Top of Information provided

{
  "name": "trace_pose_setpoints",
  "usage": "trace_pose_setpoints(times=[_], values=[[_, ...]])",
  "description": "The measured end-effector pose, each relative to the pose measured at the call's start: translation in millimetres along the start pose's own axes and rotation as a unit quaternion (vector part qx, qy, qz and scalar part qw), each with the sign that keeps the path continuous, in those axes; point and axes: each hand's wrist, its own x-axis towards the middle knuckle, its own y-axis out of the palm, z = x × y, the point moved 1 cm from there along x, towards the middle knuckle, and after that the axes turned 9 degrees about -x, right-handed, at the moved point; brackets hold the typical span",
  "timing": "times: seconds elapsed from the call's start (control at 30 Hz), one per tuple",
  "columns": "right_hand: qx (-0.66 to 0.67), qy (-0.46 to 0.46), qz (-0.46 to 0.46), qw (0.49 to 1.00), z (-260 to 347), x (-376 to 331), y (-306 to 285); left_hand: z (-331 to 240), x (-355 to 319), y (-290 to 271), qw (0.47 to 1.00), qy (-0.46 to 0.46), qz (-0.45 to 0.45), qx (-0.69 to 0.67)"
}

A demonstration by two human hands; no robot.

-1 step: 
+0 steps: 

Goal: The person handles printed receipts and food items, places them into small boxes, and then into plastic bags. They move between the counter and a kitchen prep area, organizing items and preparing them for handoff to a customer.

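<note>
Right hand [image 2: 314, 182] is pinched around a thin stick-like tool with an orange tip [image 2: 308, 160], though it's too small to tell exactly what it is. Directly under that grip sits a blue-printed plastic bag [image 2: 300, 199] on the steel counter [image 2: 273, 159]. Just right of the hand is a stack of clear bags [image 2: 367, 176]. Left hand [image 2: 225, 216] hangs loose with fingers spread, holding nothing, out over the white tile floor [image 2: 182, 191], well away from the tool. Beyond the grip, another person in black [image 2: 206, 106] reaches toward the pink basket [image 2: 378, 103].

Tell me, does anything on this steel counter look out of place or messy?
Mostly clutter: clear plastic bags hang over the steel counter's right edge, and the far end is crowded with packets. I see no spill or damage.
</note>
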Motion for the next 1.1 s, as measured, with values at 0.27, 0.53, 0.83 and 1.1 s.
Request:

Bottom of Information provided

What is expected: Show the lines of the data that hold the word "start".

Output:
  "description": "The measured end-effector pose, each relative to the pose measured at the call's start: translation in millimetres along the start pose's own axes and rotation as a unit quaternion (vector part qx, qy, qz and scalar part qw), each with the sign that keeps the path continuous, in those axes; point and axes: each hand's wrist, its own x-axis towards the middle knuckle, its own y-axis out of the palm, z = x × y, the point moved 1 cm from there along x, towards the middle knuckle, and after that the axes turned 9 degrees about -x, right-handed, at the moved point; brackets hold the typical span",
  "timing": "times: seconds elapsed from the call's start (control at 30 Hz), one per tuple",

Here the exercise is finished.